Yuval Noah Harari Talks AI at Stanford's Memorial Auditorium

The best-selling author and historian visited students before joining Fei-Fei Li in a discussion moderated by WIRED editor in chief Nicholas Thompson.


Is love hackable? How can today's artificial intelligence (AI) best serve us? Those were just two of the questions addressed during the April 22 conversation between AI theorist Yuval Noah Harari and computer science professor Fei-Fei Li, co-director of Stanford's Institute for Human-Centered Artificial Intelligence (HAI). The sold-out event was co-sponored by the Stanford Humanities Center, the McCoy Family Center for Ethics in Society, and HAI.  
 

Yuval Noah Harari leads a student discussion at the Humanities Center (Image credit: Steve Castillo)

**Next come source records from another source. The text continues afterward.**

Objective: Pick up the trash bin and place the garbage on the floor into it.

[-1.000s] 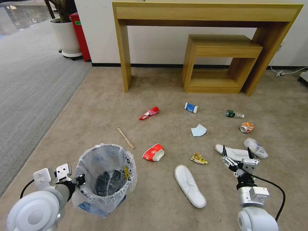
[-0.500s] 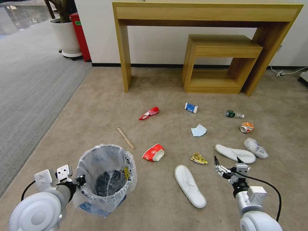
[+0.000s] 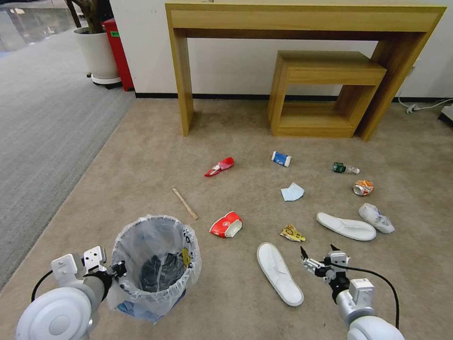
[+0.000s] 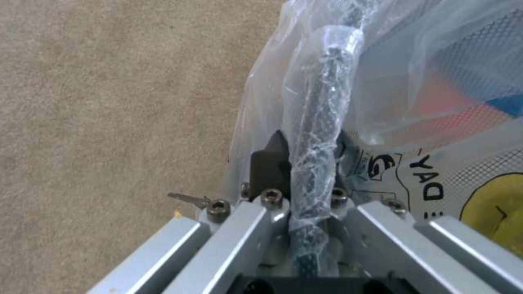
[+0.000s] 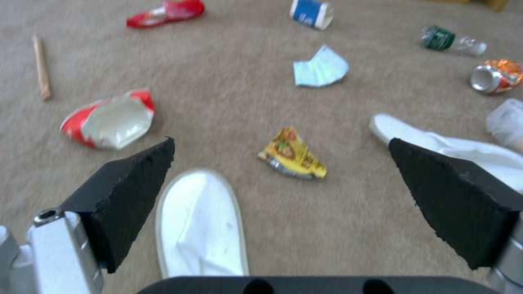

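The left pincer [image 4: 305, 171] clamps the rim of the small round bag-lined trash bin [image 3: 155, 264], keeping it within reach. The right pincer [image 3: 317, 256], spread wide, hovers beside the near white slipper [image 3: 279, 273] on the beige carpet floor [image 3: 141, 165].

The right gripper [image 5: 280, 151], its black wedge-shaped fingers [image 5: 128, 192] spread wide, hangs over the beige short-pile carpet floor [image 5: 229, 98] with a flat white fabric slipper [image 5: 199, 228] and a crumpled yellow foil wrapper [image 5: 291, 155] lying between them.
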Available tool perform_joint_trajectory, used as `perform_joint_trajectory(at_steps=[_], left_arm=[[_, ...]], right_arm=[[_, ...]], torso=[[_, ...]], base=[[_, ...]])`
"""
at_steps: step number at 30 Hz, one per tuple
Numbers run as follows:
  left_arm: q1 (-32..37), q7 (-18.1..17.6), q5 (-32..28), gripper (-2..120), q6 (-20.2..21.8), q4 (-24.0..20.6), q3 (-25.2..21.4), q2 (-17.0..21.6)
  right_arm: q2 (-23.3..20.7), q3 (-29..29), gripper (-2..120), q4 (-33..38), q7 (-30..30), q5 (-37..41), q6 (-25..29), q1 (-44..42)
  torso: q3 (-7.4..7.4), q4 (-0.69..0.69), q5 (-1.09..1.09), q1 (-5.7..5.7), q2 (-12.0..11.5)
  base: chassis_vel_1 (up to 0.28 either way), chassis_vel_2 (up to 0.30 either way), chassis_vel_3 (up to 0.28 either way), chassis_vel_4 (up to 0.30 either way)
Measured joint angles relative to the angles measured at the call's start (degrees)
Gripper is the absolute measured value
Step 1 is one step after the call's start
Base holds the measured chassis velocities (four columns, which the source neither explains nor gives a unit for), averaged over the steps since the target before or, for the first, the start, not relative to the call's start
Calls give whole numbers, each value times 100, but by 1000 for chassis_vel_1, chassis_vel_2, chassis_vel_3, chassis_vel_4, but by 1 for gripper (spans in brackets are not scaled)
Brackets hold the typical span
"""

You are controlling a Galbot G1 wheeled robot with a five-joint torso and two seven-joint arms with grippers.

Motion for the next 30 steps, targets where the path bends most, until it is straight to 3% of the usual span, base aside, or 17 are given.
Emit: perform_joint_trajectory(at_steps=[11, 30], left_arm=[[52, 19, 94, 0, 2, 1, 17, -95], [96, 80, 211, 0, 4, 9, 19, -186]], right_arm=[[-499, -293, 100, 201, 91, 142, -121, -281], [-657, -704, 100, -139, 330, 33, -235, -208]], torso=[[0, 0, -1, 0, 0], [0, 0, -1, 0, 0]], base=[[0, 0, 0, 0], [0, 0, 0, 0]])
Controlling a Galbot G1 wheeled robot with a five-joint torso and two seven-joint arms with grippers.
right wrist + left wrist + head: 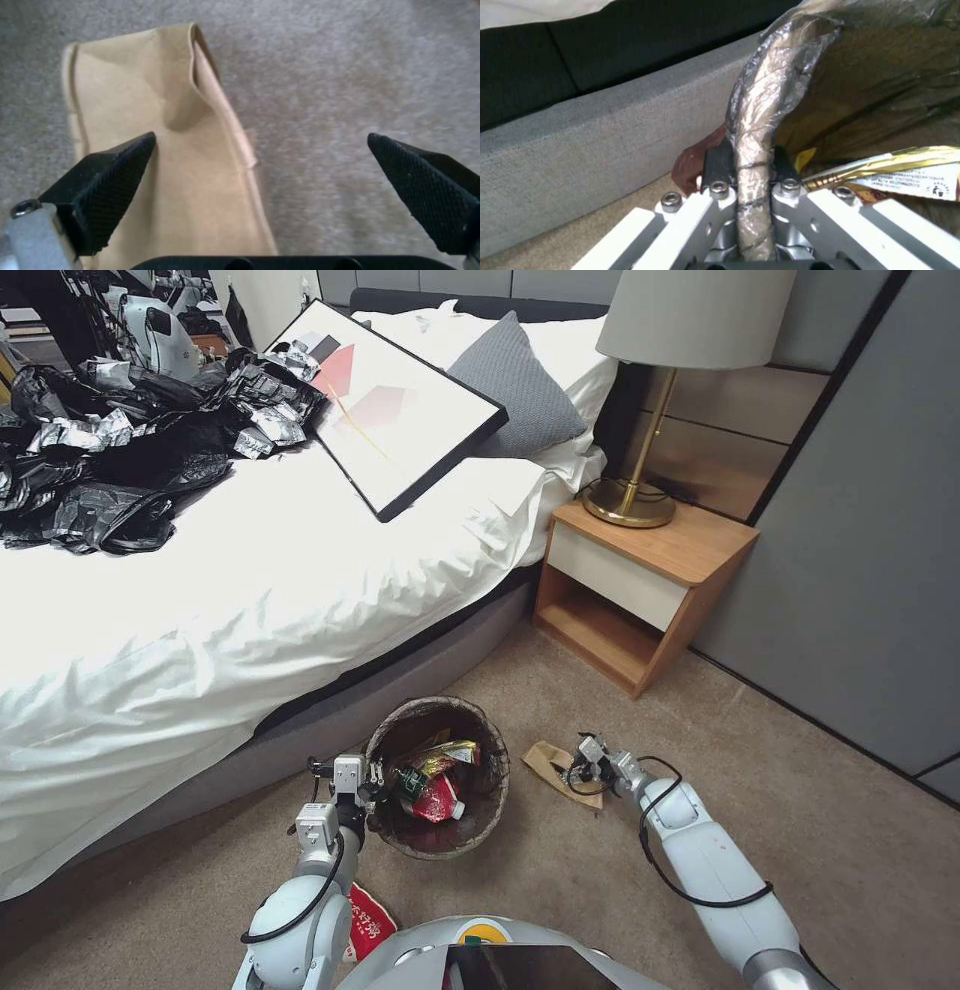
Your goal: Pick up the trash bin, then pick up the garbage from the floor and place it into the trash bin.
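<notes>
Head view: trash bin (pixel 437 777) stands on the carpet floor (pixel 600 870) just beside the bed (pixel 250 600), lined with a dark bag. Inside it lie a red-and-white cup (pixel 437 800), a yellow wrapper (pixel 447 755) and a green-labelled piece (pixel 411 783). Left gripper (pixel 374 777) sits at the bin's near-left rim. Right gripper (pixel 580 757) hangs low over the brown paper bag (pixel 553 765), which lies flat on the floor between the bin and the nightstand (pixel 640 580). A red wrapper (pixel 368 925) lies on the floor near the robot's base, beside the left arm.

Left wrist view: left gripper (pixel 752 165) has its fingers (pixel 718 165) narrow, clamped on the trash bin (pixel 760 105) rim with the bag liner folded over it, one finger outside, one inside. Yellow wrapper (pixel 905 170) lies inside the bin just past the inner finger. Grey bed base (pixel 605 150) runs close behind.

Right wrist view: right gripper (pixel 260 157) has its fingers (pixel 107 180) spread wide, holding nothing. Brown paper bag (pixel 165 150) lies on the floor (pixel 350 75) below, under one finger and reaching into the gap; the other finger is over bare carpet. Cannot tell if any finger touches the bag.
</notes>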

Prior to the public talk, however, Harari visited the Humanites Center for a Stanford student roundtable discussion. “Every generation thinks it’s special, but I think we are at a special time in history because we are acquiring the potential to change humanity itself,” Harari told the group during a wide-ranging talk. He touched on our reliance on the "bionic brain" (smart phones), the importance of free will, and the role of philosophy in our lives. “Philosophy is becoming more important than ever because it’s more practical than ever,” he said.

Harari's visit was part of the Humanities Center's Marta Sutton Weeks lecture series. A gift to endowment from Marta Sutton Weeks in 1987 provides funds to bring visiting distinguished lecturers to Stanford to engage in meaningful discussion on a wide variety of humanities topics.